**GIVEN INFORMATION:**
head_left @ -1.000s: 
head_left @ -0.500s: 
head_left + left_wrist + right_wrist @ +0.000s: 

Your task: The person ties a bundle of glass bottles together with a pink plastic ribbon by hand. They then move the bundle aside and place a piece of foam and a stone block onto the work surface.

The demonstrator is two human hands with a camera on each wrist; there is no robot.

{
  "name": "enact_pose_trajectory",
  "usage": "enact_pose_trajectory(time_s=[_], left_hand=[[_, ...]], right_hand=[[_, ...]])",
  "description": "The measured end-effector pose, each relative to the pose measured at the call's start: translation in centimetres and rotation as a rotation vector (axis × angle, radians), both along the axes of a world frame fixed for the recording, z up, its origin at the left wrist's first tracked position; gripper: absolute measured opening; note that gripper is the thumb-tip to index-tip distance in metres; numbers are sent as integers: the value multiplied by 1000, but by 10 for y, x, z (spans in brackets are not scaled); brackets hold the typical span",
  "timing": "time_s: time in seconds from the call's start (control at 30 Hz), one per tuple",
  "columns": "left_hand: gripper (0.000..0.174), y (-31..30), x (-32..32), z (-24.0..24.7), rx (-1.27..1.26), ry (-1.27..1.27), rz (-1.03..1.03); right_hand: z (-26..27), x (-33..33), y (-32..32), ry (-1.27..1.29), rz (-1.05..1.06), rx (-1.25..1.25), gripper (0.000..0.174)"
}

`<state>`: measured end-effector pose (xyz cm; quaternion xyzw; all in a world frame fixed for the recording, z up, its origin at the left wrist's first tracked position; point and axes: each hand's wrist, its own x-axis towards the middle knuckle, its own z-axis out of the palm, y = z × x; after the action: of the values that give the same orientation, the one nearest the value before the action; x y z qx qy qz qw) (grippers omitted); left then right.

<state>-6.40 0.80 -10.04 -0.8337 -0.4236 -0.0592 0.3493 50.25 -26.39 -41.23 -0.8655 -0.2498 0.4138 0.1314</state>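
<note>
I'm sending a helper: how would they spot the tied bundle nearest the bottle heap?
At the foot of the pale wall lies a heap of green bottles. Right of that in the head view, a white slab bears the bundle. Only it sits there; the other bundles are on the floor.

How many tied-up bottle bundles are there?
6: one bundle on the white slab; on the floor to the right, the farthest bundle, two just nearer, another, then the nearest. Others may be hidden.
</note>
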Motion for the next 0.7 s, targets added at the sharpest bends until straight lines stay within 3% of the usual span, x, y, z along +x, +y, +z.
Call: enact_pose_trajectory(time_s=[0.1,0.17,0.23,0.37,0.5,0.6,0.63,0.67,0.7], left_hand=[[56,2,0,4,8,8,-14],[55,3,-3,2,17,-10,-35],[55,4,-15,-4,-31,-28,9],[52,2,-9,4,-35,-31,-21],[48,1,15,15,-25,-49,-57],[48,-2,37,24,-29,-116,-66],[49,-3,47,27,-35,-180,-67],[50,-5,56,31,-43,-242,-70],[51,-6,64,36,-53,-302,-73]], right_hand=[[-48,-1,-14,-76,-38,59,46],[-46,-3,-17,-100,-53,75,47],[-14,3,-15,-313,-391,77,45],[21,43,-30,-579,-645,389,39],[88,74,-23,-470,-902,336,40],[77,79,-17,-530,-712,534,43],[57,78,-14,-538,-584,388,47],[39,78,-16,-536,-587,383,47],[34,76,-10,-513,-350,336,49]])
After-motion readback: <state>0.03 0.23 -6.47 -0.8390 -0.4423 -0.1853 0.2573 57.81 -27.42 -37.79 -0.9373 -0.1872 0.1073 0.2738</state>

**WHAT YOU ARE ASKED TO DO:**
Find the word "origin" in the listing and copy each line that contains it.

**WRITTEN REPLY:**
  "description": "The measured end-effector pose, each relative to the pose measured at the call's start: translation in centimetres and rotation as a rotation vector (axis × angle, radians), both along the axes of a world frame fixed for the recording, z up, its origin at the left wrist's first tracked position; gripper: absolute measured opening; note that gripper is the thumb-tip to index-tip distance in metres; numbers are sent as integers: the value multiplied by 1000, but by 10 for y, x, z (spans in brackets are not scaled); brackets hold the typical span",
`<state>`: measured end-effector pose (xyz cm; quaternion xyzw; all in a world frame fixed for the recording, z up, its origin at the left wrist's first tracked position; point and axes: each hand's wrist, its own x-axis towards the middle knuckle, its own z-axis out of the palm, y = z × x; after the action: of the values that give the same orientation, the one nearest the value before the action; x y z qx qy qz qw) (grippers omitted); left then right.

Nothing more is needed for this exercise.